Lastly, to determine if IFNγ drives demyelination in Olig001-SYN, luxol fast blue staining was performed on striatal sections from Olig001-SYN treated mice (Fig. 6A). XMG1.2 treatment preserved myelin in the dorsolateral striatum, specifically in the corpus callosum, compared to isotype control in Olig001-SYN transduced mice (Fig. 6B and C). These results indicate that neutralizing IFNγ attenuates Olig001-SYN mediated demyelination, again supporting a role of IFNγ expression in Olig001-SYN-mediated demyelination.

In post-mortem MSA tissue there is evidence of infiltrating CD4+ and CD8+ T cells [35] in the parenchyma and increased IFNγ in the CSF [5], and previous studies in preclinical models have shown that CD4+ T cells are required for neuroinflammation and demyelination [35]. Similarly, the results presented here, using genetic and pharmacological approaches, show that IFNγ is a key mediator of the neuroinflammation, demyelination, and neurodegeneration observed in the Olig001-SYN model. While our previous studies in the Olig001-SYN model suggest IFNγ is produced by T cells [35], it is unclear if other CNS resident and infiltrating immune cells produce IFNγ in response to α-syn expression in oligodendrocytes.

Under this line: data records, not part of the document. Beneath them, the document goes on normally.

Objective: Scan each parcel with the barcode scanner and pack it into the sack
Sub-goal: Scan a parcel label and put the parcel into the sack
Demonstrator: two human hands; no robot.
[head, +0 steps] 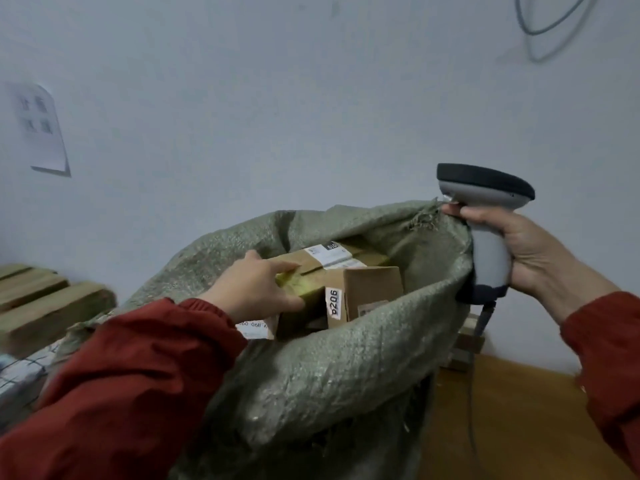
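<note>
A grey-green woven sack [332, 368] stands open in the middle, with several cardboard parcels inside. My left hand [256, 289] reaches into its mouth and grips the near end of a long brown parcel [332, 268] with a white label. A smaller box [372, 292] marked 9206 stands beside it. My right hand [519, 251] holds the grey barcode scanner [488, 216] by its handle at the sack's right rim, its dark head pointing left; its fingers also pinch the frayed sack edge.
A wooden pallet [41, 306] lies at the left against the pale wall, with flat packages [17, 375] below it. A paper sheet [41, 129] hangs on the wall. The scanner's cable [474, 393] drops to the wooden floor [512, 417] at the right.
</note>
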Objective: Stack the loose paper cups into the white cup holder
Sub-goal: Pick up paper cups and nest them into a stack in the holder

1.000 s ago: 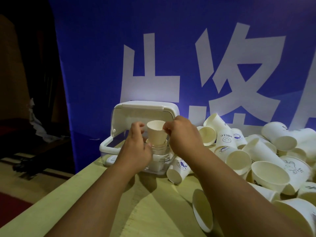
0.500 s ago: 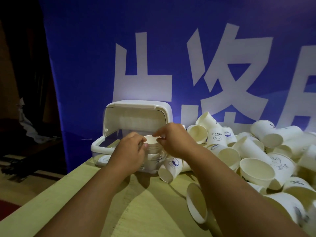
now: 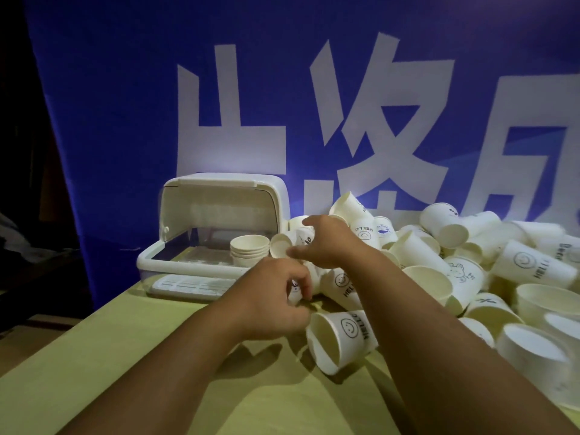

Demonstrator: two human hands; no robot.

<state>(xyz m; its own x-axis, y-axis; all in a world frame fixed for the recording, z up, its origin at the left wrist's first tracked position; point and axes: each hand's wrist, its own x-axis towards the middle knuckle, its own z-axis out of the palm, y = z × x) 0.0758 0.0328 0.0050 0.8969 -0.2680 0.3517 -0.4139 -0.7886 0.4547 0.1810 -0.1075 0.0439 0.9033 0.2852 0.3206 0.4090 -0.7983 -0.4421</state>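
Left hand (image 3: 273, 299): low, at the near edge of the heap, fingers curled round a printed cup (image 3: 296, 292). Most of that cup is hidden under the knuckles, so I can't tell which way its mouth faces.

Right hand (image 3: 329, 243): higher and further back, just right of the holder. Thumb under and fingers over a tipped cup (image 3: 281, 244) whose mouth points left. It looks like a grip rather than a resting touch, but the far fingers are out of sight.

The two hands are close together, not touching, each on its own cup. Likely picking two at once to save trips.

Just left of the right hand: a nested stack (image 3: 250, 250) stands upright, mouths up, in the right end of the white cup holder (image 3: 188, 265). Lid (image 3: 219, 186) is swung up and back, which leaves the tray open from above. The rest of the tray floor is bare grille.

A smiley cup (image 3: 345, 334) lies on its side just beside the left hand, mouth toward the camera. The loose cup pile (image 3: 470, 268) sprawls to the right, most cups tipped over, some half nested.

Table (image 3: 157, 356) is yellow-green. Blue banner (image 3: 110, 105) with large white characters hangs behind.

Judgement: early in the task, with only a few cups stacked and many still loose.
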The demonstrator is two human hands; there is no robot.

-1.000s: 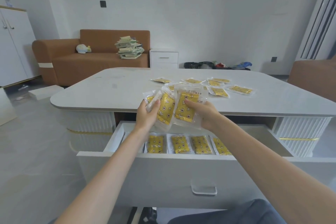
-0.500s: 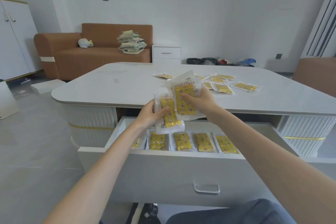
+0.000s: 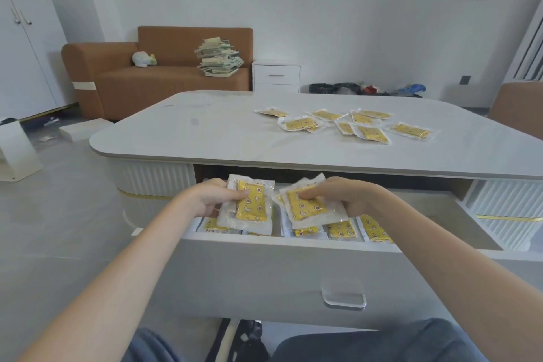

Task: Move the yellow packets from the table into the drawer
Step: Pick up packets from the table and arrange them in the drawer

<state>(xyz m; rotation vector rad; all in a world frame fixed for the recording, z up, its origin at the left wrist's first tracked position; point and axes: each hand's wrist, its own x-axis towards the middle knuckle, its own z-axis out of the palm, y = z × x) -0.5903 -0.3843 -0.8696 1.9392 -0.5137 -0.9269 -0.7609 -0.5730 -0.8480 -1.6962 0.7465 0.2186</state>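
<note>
While both hands are hovering over open drawer, I am pinching packet stack in left hand, second stack in right hand, flat, likely for laying onto rows inside. Loose packets lying on table, well apart.

The packets are clear, crinkly plastic film, glossy over yellow printed inserts. The bench top is smooth and pale with a faint sheen (stone-like), the drawer front smooth matt white with a shiny handle. The sofa is matt brown cloth; the floor is glossy.
</note>
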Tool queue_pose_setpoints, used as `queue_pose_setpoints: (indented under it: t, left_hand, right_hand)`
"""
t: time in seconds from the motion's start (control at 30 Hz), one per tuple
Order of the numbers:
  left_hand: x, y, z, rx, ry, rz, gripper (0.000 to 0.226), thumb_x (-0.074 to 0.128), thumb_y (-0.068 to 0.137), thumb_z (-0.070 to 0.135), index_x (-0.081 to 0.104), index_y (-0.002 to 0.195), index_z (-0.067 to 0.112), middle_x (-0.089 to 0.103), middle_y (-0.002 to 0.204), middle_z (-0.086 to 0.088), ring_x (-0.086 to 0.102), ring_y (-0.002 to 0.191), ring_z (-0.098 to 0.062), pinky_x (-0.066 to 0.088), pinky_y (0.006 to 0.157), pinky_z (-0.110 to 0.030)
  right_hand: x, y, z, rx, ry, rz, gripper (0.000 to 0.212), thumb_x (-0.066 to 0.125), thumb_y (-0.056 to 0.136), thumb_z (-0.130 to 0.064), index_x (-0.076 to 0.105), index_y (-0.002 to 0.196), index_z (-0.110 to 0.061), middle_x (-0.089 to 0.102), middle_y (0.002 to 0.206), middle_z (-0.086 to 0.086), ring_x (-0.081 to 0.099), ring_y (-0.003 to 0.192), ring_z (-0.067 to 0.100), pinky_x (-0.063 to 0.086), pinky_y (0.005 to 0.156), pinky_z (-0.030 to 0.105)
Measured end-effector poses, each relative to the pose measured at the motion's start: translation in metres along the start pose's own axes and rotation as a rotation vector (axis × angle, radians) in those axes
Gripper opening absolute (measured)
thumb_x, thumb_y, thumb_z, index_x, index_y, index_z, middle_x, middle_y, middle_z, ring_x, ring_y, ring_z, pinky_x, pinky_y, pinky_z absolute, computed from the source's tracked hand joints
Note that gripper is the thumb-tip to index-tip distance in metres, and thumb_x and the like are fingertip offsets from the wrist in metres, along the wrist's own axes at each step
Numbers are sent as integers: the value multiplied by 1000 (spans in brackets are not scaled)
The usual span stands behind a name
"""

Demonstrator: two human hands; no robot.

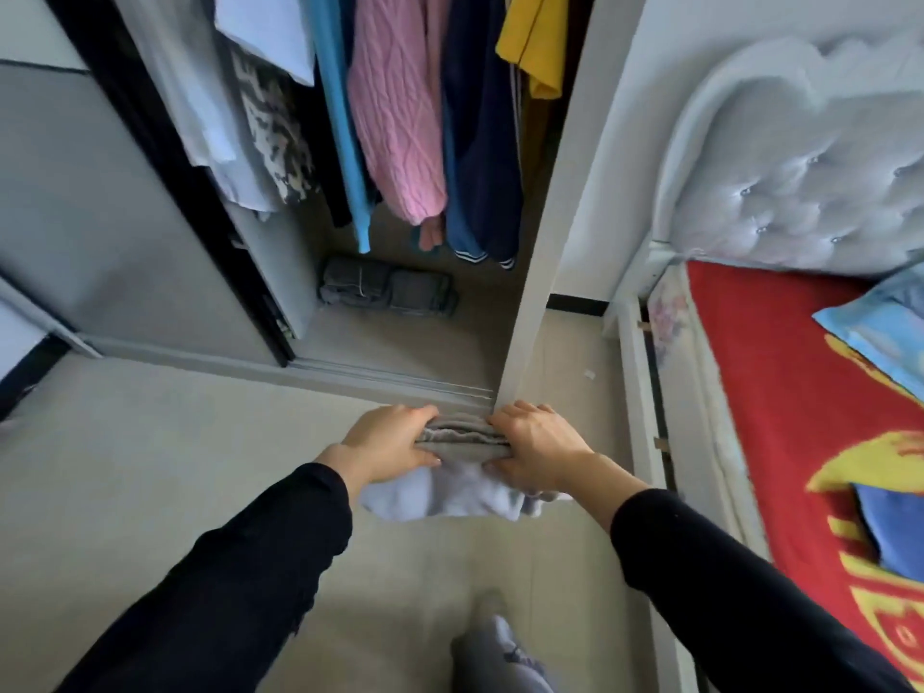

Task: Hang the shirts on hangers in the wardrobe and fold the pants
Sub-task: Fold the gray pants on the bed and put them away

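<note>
The left hand (387,442) and the right hand (537,447) each grip one end of a folded bundle (462,435). The fingers curl over its top and the thumbs tuck in on the near side, so it is squeezed between the two palms. The bundle's upper part is grey cloth folded into several layers. A paler, fleecy piece (450,495) sags out below it. Whether these are two garments or one cannot be told. The bundle is carried in the air above the floor (150,467), just in front of the wardrobe's (530,292) sliding track and close to its right side panel.

Inside the wardrobe, the hanging part of the task looks largely done. A white shirt (270,32), a blue garment (340,117), a pink knit sweater (395,117), a navy top (480,142) and a yellow shirt (535,37) hang side by side, though the rail and hangers are out of view. On the wardrobe floor, toward the back and below the hanging clothes, lies a dark grey folded pair of pants (387,291).

The step in hand appears to be putting away this folded bundle, probably on the wardrobe floor beside the grey pair. On the bed (780,392), near its right edge, a dark blue cloth (890,532) lies on the red blanket. It may be a garment yet to be dealt with, but that cannot be told. No other loose clothing shows, so the task seems close to its end.
</note>
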State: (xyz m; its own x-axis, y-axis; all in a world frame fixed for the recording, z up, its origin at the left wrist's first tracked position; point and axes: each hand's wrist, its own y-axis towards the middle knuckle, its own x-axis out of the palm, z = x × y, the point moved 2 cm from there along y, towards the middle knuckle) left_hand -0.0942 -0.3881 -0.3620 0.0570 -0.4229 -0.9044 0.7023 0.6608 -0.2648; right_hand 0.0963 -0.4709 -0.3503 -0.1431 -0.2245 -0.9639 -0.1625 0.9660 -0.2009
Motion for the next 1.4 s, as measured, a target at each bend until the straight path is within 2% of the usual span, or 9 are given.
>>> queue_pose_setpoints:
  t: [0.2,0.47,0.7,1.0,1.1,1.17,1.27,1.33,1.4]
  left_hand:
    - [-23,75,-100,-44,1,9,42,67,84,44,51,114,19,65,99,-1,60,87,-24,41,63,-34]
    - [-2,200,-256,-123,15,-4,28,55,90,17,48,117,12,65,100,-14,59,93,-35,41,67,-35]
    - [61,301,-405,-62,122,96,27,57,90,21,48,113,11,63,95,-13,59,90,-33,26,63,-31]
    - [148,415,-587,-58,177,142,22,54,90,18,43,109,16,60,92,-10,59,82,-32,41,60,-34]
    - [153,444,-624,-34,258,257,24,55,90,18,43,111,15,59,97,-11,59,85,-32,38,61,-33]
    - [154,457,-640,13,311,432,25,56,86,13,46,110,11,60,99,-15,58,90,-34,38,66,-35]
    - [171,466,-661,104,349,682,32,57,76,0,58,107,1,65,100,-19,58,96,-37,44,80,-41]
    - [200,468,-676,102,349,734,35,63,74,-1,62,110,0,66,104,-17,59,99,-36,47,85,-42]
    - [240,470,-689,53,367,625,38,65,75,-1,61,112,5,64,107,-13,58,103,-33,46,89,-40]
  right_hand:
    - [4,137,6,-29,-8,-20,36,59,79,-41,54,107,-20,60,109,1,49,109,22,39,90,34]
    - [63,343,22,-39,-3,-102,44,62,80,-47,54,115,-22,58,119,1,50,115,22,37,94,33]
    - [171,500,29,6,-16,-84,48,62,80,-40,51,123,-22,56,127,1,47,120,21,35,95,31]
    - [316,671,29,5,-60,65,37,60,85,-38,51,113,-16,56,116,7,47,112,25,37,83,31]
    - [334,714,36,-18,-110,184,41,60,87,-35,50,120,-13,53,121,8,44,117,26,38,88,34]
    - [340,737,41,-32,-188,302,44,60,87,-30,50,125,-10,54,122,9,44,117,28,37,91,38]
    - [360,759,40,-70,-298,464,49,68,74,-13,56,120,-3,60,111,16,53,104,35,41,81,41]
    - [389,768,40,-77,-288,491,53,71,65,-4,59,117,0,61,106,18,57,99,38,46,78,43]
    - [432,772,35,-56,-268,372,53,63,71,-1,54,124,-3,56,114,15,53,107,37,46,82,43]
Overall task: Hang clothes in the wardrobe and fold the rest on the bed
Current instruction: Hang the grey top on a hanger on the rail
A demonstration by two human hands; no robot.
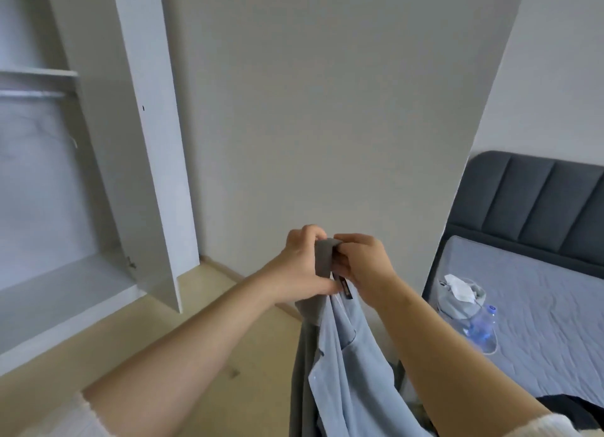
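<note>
With the open wardrobe (140,142) at left, the grey upper end of a pale blue garment (343,371) is gripped by the left hand (302,266) and pinched by the right hand (362,263). The rest is seen hanging below both hands, just off the left edge of the bed (539,306).
</note>
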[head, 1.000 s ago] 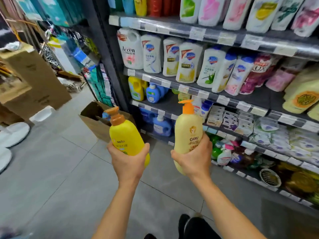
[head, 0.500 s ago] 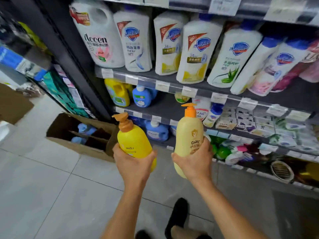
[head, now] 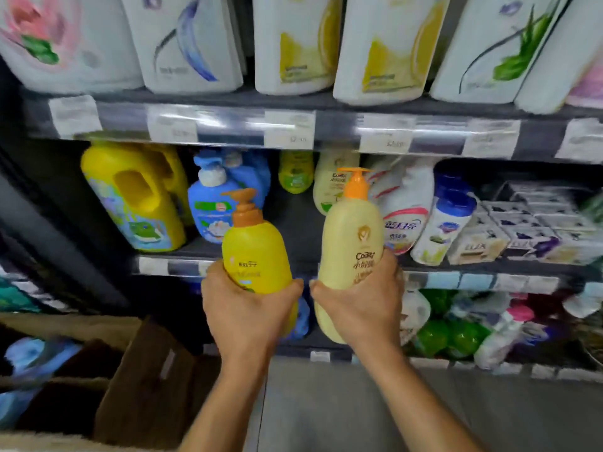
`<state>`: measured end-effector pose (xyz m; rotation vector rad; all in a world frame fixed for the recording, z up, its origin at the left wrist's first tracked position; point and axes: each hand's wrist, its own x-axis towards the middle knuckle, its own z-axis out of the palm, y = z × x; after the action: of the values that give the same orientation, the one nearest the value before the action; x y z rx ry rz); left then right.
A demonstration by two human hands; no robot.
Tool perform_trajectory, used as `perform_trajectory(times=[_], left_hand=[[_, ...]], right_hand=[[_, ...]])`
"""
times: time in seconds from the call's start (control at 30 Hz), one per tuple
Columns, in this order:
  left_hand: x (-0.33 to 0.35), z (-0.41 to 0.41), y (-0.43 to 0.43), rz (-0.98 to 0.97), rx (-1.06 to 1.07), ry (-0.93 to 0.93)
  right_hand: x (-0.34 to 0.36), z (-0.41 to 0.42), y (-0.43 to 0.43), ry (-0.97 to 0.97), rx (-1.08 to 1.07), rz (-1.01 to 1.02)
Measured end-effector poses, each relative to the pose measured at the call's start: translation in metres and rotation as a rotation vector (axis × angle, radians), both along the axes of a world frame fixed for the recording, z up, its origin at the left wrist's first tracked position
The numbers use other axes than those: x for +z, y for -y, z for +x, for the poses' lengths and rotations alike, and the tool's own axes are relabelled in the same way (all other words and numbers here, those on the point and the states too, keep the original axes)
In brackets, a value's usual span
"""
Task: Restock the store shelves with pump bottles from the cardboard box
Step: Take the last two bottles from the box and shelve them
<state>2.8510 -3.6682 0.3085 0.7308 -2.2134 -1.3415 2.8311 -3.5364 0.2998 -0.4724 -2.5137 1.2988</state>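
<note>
My left hand (head: 248,311) grips the base of a round bright-yellow pump bottle (head: 256,252) with an orange pump. My right hand (head: 362,305) grips a taller pale-yellow pump bottle (head: 350,243), also with an orange pump. Both bottles stand upright, side by side, just in front of the middle shelf (head: 293,230). A gap lies on that shelf behind them, with a matching pale-yellow bottle (head: 329,187) and a small green-yellow bottle (head: 295,174) at its back. The open cardboard box (head: 137,380) sits on the floor at lower left with blue bottles (head: 29,357) inside.
A yellow jug (head: 130,197) and blue pump bottles (head: 212,207) fill the shelf's left part; white bottles (head: 440,223) and soap boxes (head: 522,230) its right. Large white bottles (head: 293,44) line the shelf above. Green and pink items (head: 456,334) crowd the lower shelf. Grey floor tile (head: 326,402) lies below.
I have moved closer to the shelves, which now fill the view. Both hands have carried their bottles up and forward to the middle shelf's front.
</note>
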Motion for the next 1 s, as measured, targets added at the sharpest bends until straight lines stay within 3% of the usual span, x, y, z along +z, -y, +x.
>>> perform_trajectory(times=[0.33, 0.47, 0.6, 1.0], left_hand=[[-0.067, -0.040, 0.033, 0.063, -0.022, -0.234], [-0.071, -0.040, 0.044, 0.070, -0.051, -0.297], [-0.060, -0.041, 0.049, 0.068, -0.084, -0.313], [-0.065, -0.043, 0.059, -0.020, -0.096, -0.307]], right_hand=[[-0.047, -0.058, 0.025, -0.231, 0.043, -0.066], [-0.045, -0.084, 0.030, -0.213, 0.027, -0.113], [-0.034, -0.103, 0.034, -0.185, -0.046, -0.093], [-0.057, -0.149, 0.037, -0.417, -0.205, 0.050]])
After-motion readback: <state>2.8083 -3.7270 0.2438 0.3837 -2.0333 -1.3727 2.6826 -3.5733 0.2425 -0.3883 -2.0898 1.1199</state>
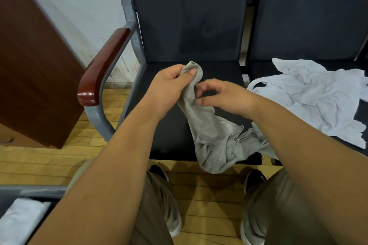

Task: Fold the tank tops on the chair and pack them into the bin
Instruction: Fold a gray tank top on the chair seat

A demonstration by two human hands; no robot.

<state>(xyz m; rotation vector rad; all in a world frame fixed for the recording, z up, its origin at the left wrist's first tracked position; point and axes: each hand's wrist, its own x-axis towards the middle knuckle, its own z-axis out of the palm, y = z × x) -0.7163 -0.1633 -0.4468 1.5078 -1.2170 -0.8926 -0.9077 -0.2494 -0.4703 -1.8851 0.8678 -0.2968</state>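
Your left hand (169,83) grips the top end of the grey tank top (211,131), fingers (188,72) curled round it. Your right hand (221,95) sits just beside it at 3 o'clock, curled toward the cloth; whether it pinches is unclear. Your bare forearms enter from 7 and 5 o'clock.

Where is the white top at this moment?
In the head view, the white top lies crumpled on the right seat, to the right of the grey top that the left hand grips.
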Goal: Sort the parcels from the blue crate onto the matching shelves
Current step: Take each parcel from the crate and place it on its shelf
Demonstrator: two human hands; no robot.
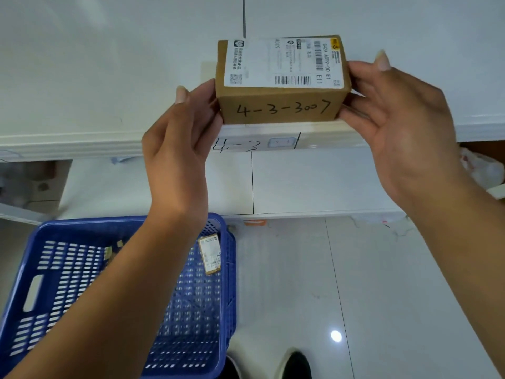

To determine which CNS resident and infiltrating immune cells express IFNγ as a result of α-syn overexpression, we used a Thy1.1/IFNγ reporter mouse where Thy1.1 is expressed from the IFNγ promoter [11]. In this mouse, when IFNγ is expressed, Thy1.1 is expressed on the cell surface. Using this reporter model, we isolated mononuclear cells from the dorsolateral striatum of mice treated with Olig001-SYN or Olig001-GFP control (Fig. 7A). Using immunohistochemistry, immune populations known to produce IFNγ (CD4+ T cells, CD8+ T cells, NK cells, astrocytes, and microglia) were investigated for Thy1.1 expression on the cell surface via IHC and flow cytometry (Fig. 7B). These lymphocytes (CD45+) were analyzed, and our results indicate that CD4+ T cells expressed the overwhelming majority of Thy1.1 on the cell surface in response to α-syn overexpression in oligodendrocytes (Fig. 7C). Upon further investigation, the majority of Thy1.1 expression was found on CD45+ TCRb+ CD4+ T cells (Fig. 7D–F), matching results seen in IHC experiments (Fig. 7B). Given that CD4+ T cells are producing the pathogenic IFNγ (Fig. 7F) when α-syn is expressed in oligodendrocytes, these data suggest that the CD4+ T cell effector subtype, Th1 cells, are facilitating the disease process via production of IFNγ. Together, our results show that other immune cell types like CD8+ T cells, B cells, and NK cells do not significantly express IFNγ following α-syn overexpression in oligodendrocytes, but CD4+ T cells drive MSA pathology via IFNγ expression.